[DRBD-user] Snapshot with DRBD

Fri Feb 15 14:22:09 CET 2008

Ben Clewett wrote:
> I don't know whether I dare add to this, but I do understand MySql and 
> the way it writes data.  If it helps the argument....
> 
> Using the InnoDB engine, it does write ahead, but only into a log file. 
>  The actual writing of the index's and row data follows later.  (The 
> data is held in memory, so no urgency to write to disk.)  After a crash 
> similar to a machine having power removed, a crash recovery takes place 
> to write the missing data from the logs.  This may be a slow process.  I 
> know from painful experience that this is not 100% guaranteed, you have 
> the real risk of corrupting a table.
> 
> If you use the MyIsam table, things are worse.  This has no crash 
> recovery and you stand more of a chance of corrupting data, eg, a row 
> which has been written, but it's index which has not.  Crash recovery is 
> planned in version 5.2 I belive.
> 
> However, you can lock MySql for writing, request it flushes all data, 
> and then take a snapshot.  Which is better than a full stop of the 
> system, if handled well users will hardly notice...

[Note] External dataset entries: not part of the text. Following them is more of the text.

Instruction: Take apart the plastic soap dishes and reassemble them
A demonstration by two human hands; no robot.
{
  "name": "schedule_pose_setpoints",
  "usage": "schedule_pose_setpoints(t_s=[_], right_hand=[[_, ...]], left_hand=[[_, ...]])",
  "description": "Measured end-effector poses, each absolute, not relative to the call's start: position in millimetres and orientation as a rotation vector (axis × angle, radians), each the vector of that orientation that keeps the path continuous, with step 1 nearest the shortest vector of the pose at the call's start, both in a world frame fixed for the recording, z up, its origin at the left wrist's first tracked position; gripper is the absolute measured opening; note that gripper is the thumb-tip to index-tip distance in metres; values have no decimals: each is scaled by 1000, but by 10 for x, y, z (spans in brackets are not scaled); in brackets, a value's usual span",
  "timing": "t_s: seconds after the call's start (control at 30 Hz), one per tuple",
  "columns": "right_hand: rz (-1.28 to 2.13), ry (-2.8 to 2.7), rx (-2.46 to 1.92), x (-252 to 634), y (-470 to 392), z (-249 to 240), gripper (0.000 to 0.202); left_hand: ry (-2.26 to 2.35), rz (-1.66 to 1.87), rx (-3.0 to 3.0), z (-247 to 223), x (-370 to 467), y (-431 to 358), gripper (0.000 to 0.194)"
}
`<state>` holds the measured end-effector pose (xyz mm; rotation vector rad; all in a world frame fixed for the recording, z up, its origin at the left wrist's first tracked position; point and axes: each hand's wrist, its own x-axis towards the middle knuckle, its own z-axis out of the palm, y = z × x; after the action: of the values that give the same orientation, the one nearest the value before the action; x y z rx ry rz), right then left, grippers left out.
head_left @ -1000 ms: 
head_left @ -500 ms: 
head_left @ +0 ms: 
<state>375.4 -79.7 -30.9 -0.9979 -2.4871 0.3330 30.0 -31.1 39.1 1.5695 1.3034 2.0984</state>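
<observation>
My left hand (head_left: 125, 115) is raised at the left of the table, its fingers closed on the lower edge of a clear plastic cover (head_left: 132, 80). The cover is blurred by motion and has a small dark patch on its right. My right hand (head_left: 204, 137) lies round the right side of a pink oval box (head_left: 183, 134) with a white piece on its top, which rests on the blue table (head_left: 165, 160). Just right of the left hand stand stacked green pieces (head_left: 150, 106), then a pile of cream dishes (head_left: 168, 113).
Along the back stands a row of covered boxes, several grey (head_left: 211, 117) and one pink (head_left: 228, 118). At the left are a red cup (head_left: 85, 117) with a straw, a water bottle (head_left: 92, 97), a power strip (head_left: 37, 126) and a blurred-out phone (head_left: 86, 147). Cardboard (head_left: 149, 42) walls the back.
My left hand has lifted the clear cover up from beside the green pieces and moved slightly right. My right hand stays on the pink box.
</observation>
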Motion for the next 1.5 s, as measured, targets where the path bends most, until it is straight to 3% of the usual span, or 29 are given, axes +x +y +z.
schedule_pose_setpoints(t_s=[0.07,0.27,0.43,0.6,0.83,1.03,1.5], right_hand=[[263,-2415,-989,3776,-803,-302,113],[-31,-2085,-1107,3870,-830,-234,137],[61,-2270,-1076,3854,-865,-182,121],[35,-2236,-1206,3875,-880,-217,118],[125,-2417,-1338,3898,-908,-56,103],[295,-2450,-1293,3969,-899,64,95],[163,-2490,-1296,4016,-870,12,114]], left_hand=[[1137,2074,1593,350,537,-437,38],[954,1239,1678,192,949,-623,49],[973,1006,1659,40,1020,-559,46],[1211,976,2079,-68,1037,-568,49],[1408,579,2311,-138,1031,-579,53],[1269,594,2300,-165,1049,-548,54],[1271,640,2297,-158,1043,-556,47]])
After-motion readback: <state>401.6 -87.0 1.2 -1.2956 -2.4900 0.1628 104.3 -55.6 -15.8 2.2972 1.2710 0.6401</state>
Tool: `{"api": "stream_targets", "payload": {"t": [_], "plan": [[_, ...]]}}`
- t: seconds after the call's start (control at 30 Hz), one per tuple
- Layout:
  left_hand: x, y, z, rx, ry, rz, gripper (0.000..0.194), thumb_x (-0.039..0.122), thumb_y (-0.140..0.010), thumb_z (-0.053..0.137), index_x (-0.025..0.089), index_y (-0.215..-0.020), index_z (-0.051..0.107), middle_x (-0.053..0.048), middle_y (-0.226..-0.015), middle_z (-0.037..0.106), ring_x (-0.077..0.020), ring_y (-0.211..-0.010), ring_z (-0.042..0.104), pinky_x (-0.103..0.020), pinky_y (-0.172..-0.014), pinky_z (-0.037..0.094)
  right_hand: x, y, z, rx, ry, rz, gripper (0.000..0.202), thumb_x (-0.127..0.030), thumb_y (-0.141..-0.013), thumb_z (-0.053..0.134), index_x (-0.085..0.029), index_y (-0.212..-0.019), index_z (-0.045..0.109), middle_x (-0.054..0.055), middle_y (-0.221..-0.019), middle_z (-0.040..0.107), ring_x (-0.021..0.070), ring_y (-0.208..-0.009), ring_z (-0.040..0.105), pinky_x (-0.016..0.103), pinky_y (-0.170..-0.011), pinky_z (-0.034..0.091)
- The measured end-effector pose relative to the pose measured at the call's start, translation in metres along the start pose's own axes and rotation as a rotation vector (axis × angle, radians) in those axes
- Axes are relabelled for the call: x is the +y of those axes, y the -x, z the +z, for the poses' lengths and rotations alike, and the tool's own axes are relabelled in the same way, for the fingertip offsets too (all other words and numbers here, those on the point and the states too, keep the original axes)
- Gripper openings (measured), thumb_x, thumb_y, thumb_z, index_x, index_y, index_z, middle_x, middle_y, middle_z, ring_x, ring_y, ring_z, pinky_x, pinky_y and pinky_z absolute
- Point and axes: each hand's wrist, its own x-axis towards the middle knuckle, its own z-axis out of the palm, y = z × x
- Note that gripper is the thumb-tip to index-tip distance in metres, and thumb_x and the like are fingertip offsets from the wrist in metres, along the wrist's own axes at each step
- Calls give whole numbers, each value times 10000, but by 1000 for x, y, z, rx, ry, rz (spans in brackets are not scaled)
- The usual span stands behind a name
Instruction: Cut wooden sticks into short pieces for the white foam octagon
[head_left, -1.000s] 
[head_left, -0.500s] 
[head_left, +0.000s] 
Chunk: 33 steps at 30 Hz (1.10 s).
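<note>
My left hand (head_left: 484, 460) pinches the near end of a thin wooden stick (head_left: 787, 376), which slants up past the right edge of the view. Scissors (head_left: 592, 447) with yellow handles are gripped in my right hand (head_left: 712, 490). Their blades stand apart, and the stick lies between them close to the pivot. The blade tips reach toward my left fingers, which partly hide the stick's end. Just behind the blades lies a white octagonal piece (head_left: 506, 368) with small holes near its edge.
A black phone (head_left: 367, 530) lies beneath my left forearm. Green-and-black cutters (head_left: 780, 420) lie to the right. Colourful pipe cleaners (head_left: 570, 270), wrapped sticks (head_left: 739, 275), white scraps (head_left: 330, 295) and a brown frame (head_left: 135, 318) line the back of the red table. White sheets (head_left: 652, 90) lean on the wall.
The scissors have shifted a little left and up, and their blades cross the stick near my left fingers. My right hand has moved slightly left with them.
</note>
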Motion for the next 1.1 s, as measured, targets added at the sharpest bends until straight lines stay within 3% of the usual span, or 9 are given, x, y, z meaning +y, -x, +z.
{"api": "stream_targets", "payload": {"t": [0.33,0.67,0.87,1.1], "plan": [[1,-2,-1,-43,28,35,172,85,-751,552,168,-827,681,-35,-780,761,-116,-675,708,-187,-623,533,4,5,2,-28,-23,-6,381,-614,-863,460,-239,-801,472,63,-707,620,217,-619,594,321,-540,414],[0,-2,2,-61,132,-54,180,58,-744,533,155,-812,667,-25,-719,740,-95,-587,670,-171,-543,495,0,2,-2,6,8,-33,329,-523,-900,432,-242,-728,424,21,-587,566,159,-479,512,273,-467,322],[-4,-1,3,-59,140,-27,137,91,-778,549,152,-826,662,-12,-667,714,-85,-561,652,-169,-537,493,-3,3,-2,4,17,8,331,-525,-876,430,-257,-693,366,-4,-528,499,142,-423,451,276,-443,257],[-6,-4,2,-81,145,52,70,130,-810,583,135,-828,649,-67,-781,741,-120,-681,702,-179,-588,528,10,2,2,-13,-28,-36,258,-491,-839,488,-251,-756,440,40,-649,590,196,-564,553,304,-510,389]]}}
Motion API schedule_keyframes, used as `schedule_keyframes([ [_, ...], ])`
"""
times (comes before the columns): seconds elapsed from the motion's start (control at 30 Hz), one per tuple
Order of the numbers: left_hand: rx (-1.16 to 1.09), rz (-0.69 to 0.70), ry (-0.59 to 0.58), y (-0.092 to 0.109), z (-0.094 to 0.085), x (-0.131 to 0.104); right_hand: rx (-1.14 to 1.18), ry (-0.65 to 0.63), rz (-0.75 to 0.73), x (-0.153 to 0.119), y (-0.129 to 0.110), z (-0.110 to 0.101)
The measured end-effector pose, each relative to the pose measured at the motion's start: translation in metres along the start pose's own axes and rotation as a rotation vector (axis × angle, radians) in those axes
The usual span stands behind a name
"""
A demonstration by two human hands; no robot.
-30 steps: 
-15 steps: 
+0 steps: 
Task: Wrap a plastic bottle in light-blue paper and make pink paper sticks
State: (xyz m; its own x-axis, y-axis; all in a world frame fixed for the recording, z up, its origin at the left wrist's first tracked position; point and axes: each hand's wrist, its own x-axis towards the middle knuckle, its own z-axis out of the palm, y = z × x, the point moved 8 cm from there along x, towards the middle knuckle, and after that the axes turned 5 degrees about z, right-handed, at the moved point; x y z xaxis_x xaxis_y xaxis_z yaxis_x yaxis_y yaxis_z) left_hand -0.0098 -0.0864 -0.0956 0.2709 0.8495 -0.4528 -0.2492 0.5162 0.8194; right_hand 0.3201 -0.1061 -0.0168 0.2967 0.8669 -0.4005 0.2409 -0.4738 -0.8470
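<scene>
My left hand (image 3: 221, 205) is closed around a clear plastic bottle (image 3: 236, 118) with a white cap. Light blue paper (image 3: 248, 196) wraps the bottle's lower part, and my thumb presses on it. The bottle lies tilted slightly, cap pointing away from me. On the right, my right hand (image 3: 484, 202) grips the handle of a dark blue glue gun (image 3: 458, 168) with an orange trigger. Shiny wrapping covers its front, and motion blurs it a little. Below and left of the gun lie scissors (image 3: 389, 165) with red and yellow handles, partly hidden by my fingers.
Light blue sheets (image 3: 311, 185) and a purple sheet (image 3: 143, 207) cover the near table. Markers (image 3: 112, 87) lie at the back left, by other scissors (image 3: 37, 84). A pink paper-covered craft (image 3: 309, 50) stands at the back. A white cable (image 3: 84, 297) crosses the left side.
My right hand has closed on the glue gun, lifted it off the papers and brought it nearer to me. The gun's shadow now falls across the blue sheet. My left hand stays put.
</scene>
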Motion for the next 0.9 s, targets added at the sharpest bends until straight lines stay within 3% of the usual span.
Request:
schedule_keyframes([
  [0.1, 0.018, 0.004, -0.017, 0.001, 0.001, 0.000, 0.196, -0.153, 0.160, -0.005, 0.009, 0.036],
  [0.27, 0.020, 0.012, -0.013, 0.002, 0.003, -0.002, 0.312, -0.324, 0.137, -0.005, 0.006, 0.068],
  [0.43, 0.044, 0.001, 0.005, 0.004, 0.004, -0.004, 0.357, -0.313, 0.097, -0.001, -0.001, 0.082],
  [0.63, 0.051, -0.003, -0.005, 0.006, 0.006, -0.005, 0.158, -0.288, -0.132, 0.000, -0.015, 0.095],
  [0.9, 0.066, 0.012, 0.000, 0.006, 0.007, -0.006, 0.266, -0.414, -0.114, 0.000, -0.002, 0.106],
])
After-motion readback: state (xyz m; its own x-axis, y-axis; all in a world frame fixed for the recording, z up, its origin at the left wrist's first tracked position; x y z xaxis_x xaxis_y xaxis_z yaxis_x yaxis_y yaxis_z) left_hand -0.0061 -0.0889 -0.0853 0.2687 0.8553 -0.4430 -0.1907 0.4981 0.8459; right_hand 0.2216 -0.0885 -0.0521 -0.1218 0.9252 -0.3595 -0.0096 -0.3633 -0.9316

For crash recovery to work, be it MySQL InnoDB, a serious DBMS, or just 
a journaling file system your system setup and hardware must be "fsync 
clean". That means that your system must guarantee that once fsync 
returns the data made it to the actual discs or at least to nonvolatile 
memory like the cache of a batter backed RAID controller. There are many 
things that can go wrong and the details (drives can cache, LVM does not 
support write barriers, etc) have been discussed countless times, so I 
won't repeat them. There are some tools floating around to test your 
system's behaviour on power failures, such as: 
http://www.faemalia.net/mysqlUtils/diskTest.pl

A file system snapshot, a power failure or a the failover to a standby 
node using DRBD from a crashed out machine basically present the 
application with the same state and require that it is able to recover 
from that. File systems use journals for their meta data (some for data 
as well), database systems use write ahead logs which is basically the 
same. Both use special commands (fsync/fua/barriers) after writing to 
their journal / WAL to instruct the system to flush that data to 
nonvolatile storage. If your system lost data that it confirmed to be 
written to nonvolatile storage, recovery will break, that is expected. 
That problem is way wider than file system snapshots, another example:

DRBD on top of a single SATA drive with write cache enabled:

This is not safe, as DRBD, as well as LVM does not support barriers yet, 
so the file system has no way to instruct the underlying block device 
(the SATA drive) to flush its cache when needed. The journaling file 
system can/will fail to recover. Additional DRBD itself might get 
inconsistent as its meta data might no longer match the data of the 
underlying disc.

If you don't trust file system snapshots, you can't trust DRBD as it 
requires the same your from the applications.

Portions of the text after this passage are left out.